Amongst the parade of sad sacks, losers and miscreants that populate the breadth of Fountains of Wayne’s considerable catalog, the guy who gets a gnarly tattoo in an effort to woo and then snag a girl he’s got his eye on is top of the screwy, creepy guy molehill. Never has anyone worked so hard with so little brain power to make romantic things happen. The doofus in “Red Dragon Tattoo” is so wrongheaded and lightly starched that a game of Candy Land would be beyond his capabilities. Imagine, then, that a song about a walking fit of nothing could be so cheery and bright and catchy–a melodic, power pop classic from Fountains of Wayne’s Utopia Parkway album.
The song bops along in a carefree way, lightly percussive, guitars and drums keeping the steady beat. I love the way the lyrics work in tandem with the melody. And I love the portrait of the song’s subject, the poignantly-misguided you’ve-got-to-feel-sorry-for-a-loser-so-sure-of-himself dude.
This guy’s a champion plotter. He’s got the day picked out, the route mapped with certainty–a robber without a purse. “With the money I saved/Gonna get me engraved,” he sings, happily, forthright and stout. He downs a backyard pool’s worth of some fancy shmancy Basil Hayden’s bourbon to get himself ready to do the deed, even as he presupposes that he will get “kicked out” of the tattoo parlour “when” he “can’t see straight.” A tax planner or life coach in the making? No, probably not.
Armed with a solid plan to put into rubbery motion, this dude’s either talking to the tattoo he hasn’t yet gotten or he’s hearing wobbly voices. “In you I confide/Red Dragon Tattoo/I’m fit to be dyed/Am I fit to have you,” the guy sings, perhaps unsure of himself or just plain dumb from the start.

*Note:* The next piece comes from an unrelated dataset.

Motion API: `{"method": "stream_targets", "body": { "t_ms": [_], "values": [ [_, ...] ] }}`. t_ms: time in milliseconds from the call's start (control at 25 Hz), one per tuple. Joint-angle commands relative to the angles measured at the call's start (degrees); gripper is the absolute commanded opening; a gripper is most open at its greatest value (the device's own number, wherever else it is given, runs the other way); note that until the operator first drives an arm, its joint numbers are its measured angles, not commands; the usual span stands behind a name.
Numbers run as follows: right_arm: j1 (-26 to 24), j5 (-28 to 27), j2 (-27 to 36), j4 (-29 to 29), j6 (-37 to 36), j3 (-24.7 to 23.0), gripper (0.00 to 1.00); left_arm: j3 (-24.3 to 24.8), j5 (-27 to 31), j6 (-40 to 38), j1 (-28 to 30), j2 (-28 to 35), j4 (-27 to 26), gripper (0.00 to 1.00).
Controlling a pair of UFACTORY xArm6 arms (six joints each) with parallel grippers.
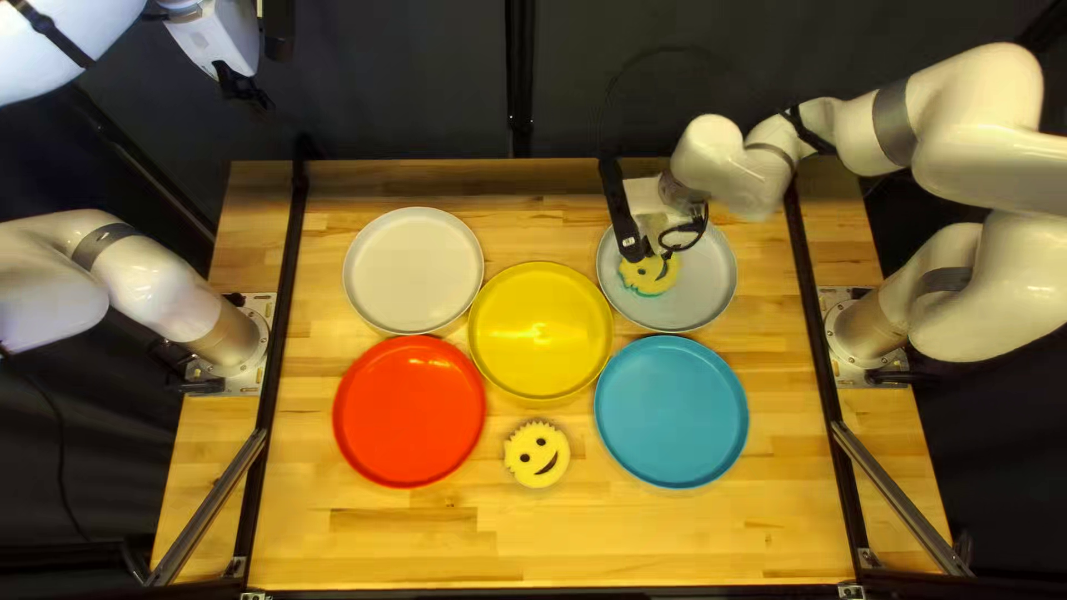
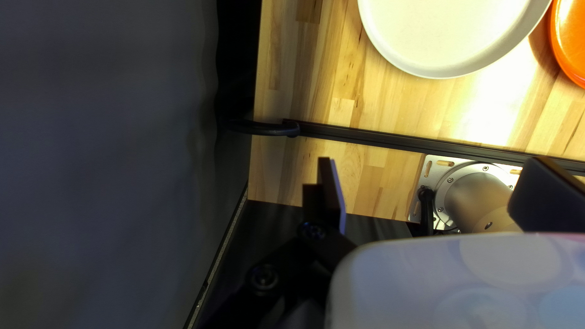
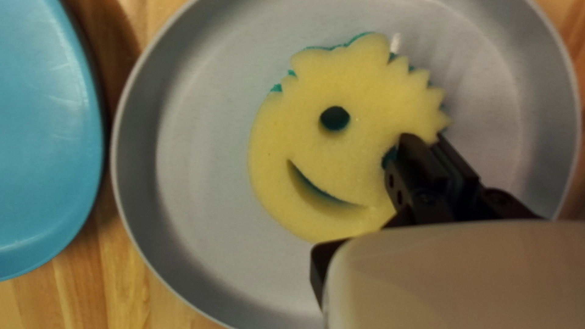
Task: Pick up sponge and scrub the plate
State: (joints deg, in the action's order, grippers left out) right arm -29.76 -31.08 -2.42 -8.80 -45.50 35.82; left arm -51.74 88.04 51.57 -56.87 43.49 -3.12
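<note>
Right gripper: clamped on sponge near its edge | sponge: on gray plate | left gripper: fingers apart, empty | risk: the off-centre pinch could let the sponge twist loose or tear under scrubbing drag; heavy pressure could skid the gray plate.

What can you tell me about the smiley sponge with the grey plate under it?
The sponge is a yellow, foam-like disc with a teal layer beneath. One side is smooth and round, the other jagged like hair. It has a curved mouth slit and two eye holes, one partly hidden. My right tool pinches its jagged edge beside that eye, over the grey plate. I can't tell whether it lies flat.
</note>
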Motion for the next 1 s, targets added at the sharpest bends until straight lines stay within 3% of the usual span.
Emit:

Upon entering the tattoo shop, the guy is given some design choices: “A mermaid and a heart that says mother,” but he’s a little weary because he doesn’t “know from maritime” and “never did hard time.” This genius then divulges that he “brought a .38 Special CD collection” (missing the coolness factor by leaps and bounds) and, in a moment of health conscious self-reflection and possibly a scary premonition that the folks who work in the tattoo shop don’t practice cleanliness next to their Godliness, “some Bactine to prevent infection.” And if that weren’t enough, on the off chance that he might “get queasy, a photo of Easy Rider.” Dude’s a thinking man’s man, after all.
The Red Dragon tattoo inked, applied and resplendent on his person, the guy pleads with his intended: “Will you stop pretending I’ve never been born/Now I look a little more like that guy from KorN/If you came a little bit closer/You’d see it isn’t painted on/Oh no no.” Cool, manly tattoo equals gold-plated boyfriend material, indeed.

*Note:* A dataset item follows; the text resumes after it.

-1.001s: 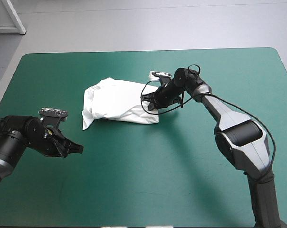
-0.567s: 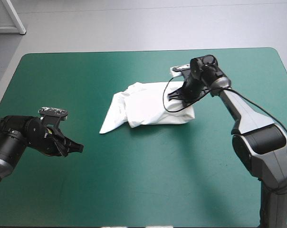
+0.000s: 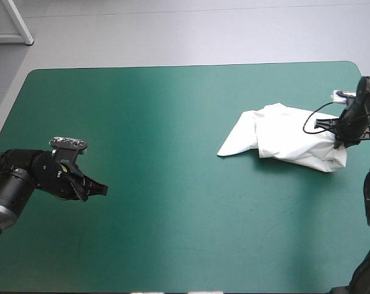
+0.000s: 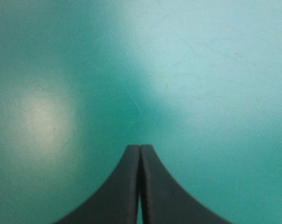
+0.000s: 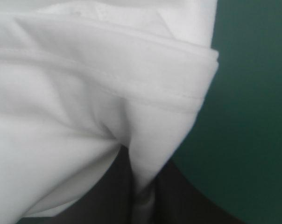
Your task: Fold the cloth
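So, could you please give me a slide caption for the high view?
Right gripper shut on the crumpled T-shirt near the table's right edge; left gripper shut, empty, far left.

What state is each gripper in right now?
Left gripper: shut, holding nothing.
Right gripper: shut on the white T-shirt.

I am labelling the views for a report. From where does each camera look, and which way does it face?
High view: above and behind the robot, facing forward and down onto the table; both arms show, with the left gripper and the right gripper.
Left wrist view: above the left wrist, looking along its shut fingers at bare table.
Right wrist view: above the right wrist, looking along its fingers, shut on the T-shirt.
Shared: the high and right wrist views both show the T-shirt.
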Robot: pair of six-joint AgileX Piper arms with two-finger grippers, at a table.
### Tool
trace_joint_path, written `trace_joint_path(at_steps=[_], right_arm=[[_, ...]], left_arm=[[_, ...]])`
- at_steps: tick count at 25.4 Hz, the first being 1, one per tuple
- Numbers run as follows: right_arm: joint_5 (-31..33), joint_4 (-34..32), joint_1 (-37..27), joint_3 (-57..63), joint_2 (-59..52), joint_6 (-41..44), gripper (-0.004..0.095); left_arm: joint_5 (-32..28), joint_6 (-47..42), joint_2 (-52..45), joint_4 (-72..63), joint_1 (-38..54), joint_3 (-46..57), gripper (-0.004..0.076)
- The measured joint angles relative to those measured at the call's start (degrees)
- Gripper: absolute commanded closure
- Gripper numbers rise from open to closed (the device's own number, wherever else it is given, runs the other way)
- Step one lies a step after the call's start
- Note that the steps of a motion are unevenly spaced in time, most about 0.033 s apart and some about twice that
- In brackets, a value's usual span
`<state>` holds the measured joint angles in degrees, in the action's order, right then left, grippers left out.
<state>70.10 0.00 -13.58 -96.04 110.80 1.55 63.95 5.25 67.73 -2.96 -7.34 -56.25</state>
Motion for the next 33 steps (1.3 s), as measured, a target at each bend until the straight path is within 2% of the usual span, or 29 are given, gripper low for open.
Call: trace_joint_path(at_steps=[3, 5, 8, 10, 12, 15, 17, 24, 33], right_arm=[[0.0, 2.5, -2.2, 0.0, -0.1, -0.8, 0.056], [0.0, 2.8, -2.4, 0.0, -0.5, -2.1, 0.0461], [-0.2, 3.1, -2.7, 1.1, -1.5, -3.6, 0.0393], [-0.2, 3.1, -2.7, 4.7, -3.9, -3.7, 0.041], [-0.3, 2.9, -2.7, 7.5, -6.7, -3.7, 0.047], [-1.2, 3.7, -2.7, 12.1, -11.9, -3.8, 0.0711], [-3.3, 5.1, -2.7, 16.3, -16.5, -4.0, 0.0933], [-15.8, 10.2, -2.7, 39.0, -34.3, -7.3, 0.0927], [-29.7, 16.7, -2.7, 64.0, -60.8, -14.7, 0.0927]], left_arm=[[-0.6, 0.3, 0.0, 0.0, 0.0, 0.0, 0.0733], [-0.7, 0.9, 0.0, 0.0, 0.0, 0.0, 0.0733], [-0.9, 1.1, 0.0, 0.0, 0.0, 0.0, 0.0733], [-1.0, 1.1, 0.0, -0.3, 0.0, 0.0, 0.0733], [-1.2, 1.5, 0.0, -1.1, 0.0, 0.0, 0.0733], [-2.0, 3.3, 0.0, -3.2, 0.0, 0.0, 0.0733], [-2.5, 4.5, 0.0, -4.5, 0.0, 0.0, 0.0733], [-6.1, 5.6, 0.0, -5.4, 0.0, 0.2, 0.0733], [-15.0, 5.8, -3.3, -5.2, 0.0, 6.0, 0.0733]])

Does this guy get the girl in the end? That’s left up to the listener. My guess? As Bon Jovi sings in “You Give Love a Bad Name,” “Shot through the heart and you’re to blame/Darlin’ you give love a bad name.” And, as Pete Townshend wrote in the song “Tattoo,” ” Welcome to my life, tattoo/I’m a man now, thanks to you.” But this guy really doesn’t know who he is. Really, it doesn’t much matter. Perhaps someone should put up a plaque somewhere–possibly the tattoo shop–with the words “He tried, He failed, Didn’t get the girl although he took a whirl.”